Opinion
No. 2022-KP-00239.
11-16-2022
PER CURIAM :
Granted. Applicant's enhanced sentence of mandatory life imprisonment at hard labor without benefit of probation, parole, or suspension of sentence is illegal under the pertinent sentencing provisions. See State v. Singleton, 352 So.2d 191 (La. 1977); see also State v. Zeigler, 41,617 (La. App. 2 Cir. 12/20/06), 945 So.2d 946. Specifically, applicant's 1974 simple burglary predicate offense was not "punishable by imprisonment for twelve years or more" at the time he committed that crime.

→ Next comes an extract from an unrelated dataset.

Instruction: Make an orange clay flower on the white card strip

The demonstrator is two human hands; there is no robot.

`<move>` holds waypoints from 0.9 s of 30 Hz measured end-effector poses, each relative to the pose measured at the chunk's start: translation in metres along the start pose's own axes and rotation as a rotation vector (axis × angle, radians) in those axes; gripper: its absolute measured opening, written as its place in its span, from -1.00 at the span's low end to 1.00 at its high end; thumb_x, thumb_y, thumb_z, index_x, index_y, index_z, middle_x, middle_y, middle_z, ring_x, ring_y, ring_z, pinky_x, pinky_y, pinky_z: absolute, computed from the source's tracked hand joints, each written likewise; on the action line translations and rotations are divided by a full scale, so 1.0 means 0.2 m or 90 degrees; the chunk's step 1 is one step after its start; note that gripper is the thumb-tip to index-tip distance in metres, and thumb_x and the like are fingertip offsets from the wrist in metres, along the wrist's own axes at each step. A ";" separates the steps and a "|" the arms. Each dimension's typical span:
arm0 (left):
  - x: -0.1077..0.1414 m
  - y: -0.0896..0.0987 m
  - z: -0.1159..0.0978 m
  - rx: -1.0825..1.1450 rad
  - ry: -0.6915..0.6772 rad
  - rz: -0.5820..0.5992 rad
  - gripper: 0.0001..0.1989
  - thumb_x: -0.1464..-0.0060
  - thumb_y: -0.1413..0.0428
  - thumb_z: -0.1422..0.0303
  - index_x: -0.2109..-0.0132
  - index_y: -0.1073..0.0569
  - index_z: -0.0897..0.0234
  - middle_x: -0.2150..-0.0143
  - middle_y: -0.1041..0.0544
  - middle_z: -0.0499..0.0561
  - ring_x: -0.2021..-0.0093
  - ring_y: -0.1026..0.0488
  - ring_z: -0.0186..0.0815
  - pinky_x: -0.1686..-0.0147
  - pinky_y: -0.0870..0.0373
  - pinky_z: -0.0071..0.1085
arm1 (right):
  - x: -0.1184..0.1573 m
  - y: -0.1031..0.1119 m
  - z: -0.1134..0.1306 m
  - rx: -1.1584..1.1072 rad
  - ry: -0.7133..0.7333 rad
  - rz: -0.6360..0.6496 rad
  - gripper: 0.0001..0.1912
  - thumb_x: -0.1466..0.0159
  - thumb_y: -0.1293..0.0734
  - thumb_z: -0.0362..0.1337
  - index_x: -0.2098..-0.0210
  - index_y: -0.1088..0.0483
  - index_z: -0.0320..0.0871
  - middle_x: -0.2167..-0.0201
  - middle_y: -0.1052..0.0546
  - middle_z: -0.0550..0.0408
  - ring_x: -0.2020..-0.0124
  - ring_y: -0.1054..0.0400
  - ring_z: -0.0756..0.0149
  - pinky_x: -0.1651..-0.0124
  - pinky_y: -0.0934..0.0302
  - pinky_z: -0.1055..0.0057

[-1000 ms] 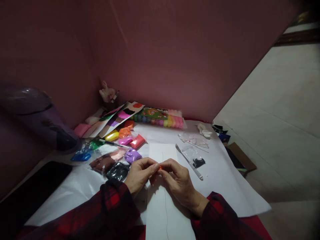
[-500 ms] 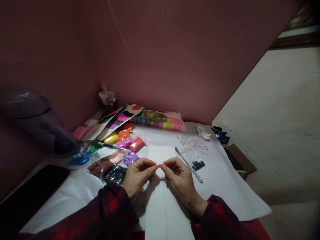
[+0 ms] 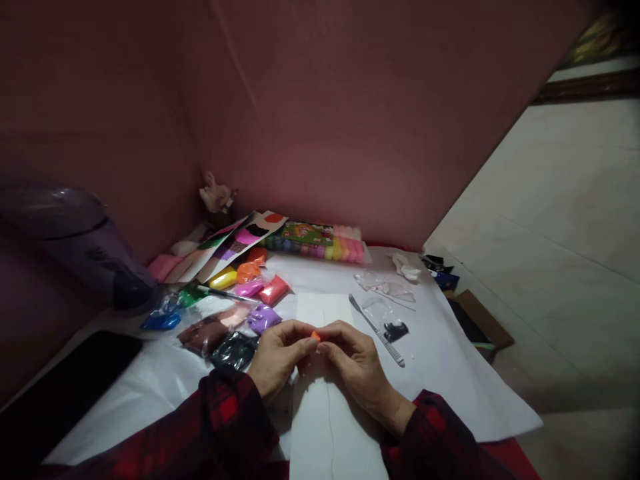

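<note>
A small piece of orange modelling clay (image 3: 315, 337) is pinched between my two hands. My left hand (image 3: 280, 353) grips it between thumb and fingertips. From the other side, my right hand (image 3: 356, 360) presses on it with thumb and index finger, the fingertips of both hands nearly meeting. Most of the clay is hidden by the fingers. Beneath them lies a white card strip (image 3: 313, 427) with a thin wavy line drawn along its length. To the right of the card rests a fork-ended tool with a ridged handle (image 3: 377, 332).
Bagged clay in several colours, such as a red packet (image 3: 274, 290) and a black packet (image 3: 234, 350), lies to the left. Behind it sits a pack of coloured clay sticks (image 3: 320, 241). A purple bottle (image 3: 107, 257) and a dark phone-like slab (image 3: 75, 393) are further left.
The orange clay, stretched out between my fingertips before, is now bunched into a short lump. My hands have come closer together.
</note>
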State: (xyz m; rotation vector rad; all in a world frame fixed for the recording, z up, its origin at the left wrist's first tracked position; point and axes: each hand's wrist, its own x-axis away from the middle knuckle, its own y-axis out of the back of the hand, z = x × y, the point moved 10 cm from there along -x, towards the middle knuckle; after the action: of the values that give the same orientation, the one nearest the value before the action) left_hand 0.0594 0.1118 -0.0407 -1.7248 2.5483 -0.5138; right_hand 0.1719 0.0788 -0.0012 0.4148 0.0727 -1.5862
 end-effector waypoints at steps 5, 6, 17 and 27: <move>0.02 -0.03 -0.01 0.008 0.012 0.000 -0.65 0.21 -0.30 0.18 0.44 -0.42 0.39 0.66 -0.41 -0.08 0.68 -0.31 -0.44 0.68 -0.23 -0.52 | -0.01 0.00 -0.01 -0.021 -0.014 0.001 -0.97 -0.18 -0.36 -0.34 0.36 -0.45 -0.17 0.47 -0.50 0.13 0.45 -0.39 0.34 0.37 -0.29 0.40; 0.02 -0.04 -0.03 0.009 0.005 -0.002 -0.65 0.17 -0.28 0.15 0.44 -0.42 0.39 0.66 -0.40 -0.08 0.69 -0.31 -0.44 0.68 -0.24 -0.52 | -0.01 0.00 0.00 -0.032 -0.014 0.001 -0.96 -0.19 -0.36 -0.32 0.37 -0.44 -0.17 0.48 -0.49 0.13 0.47 -0.38 0.36 0.39 -0.29 0.42; 0.03 -0.02 -0.60 -0.204 -0.135 -0.021 -0.75 0.07 -0.22 0.30 0.28 -0.44 0.39 0.50 -0.47 -0.02 0.62 -0.36 -0.44 0.72 -0.24 -0.57 | -0.14 0.14 0.11 -0.201 -0.100 -0.109 -0.74 -0.11 -0.43 -0.15 0.35 -0.38 -0.21 0.46 -0.45 0.12 0.54 -0.28 0.45 0.55 -0.26 0.49; 0.02 -0.07 -0.26 -0.071 -0.004 0.046 -0.53 0.25 -0.28 0.03 0.49 -0.38 0.39 0.63 -0.38 -0.06 0.65 -0.34 -0.44 0.67 -0.31 -0.52 | -0.07 -0.04 0.36 0.234 0.224 -0.012 -0.94 -0.21 -0.31 -0.39 0.37 -0.42 -0.14 0.44 -0.49 0.08 0.40 -0.37 0.30 0.30 -0.26 0.37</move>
State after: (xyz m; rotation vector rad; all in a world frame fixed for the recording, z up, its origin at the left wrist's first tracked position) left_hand 0.0598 0.1175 0.0130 -1.6556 2.6712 -0.3706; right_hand 0.1482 0.0704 0.0691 0.9807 0.0534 -1.5321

Acts 1977, No. 133, § 1, which amended the penalty provision of La. R.S. 14:62 to "with or without hard labor, for not more than twelve years," did not become effective until September 9, 1977. Therefore, under the applicable version of La. R.S. 15:529.1 in effect when the applicant again committed simple burglary in 2010, applicant should have been sentenced as a fourth felony offender to a term of imprisonment "not less than the longest prescribed for a first conviction [of the underlying offense] but in no event less than twenty years and not more than his natural life." Furthermore, pursuant to subsection (G) of the applicable version of La. R.S. 15:529.1, such sentence should have been without benefit of probation or suspension of sentence, but there should have been no restriction of parole eligibility because the penalty provision of the underlying offense contained none. Therefore, we vacate his enhanced sentence, and we remand to the district court for resentencing consistent with this ruling.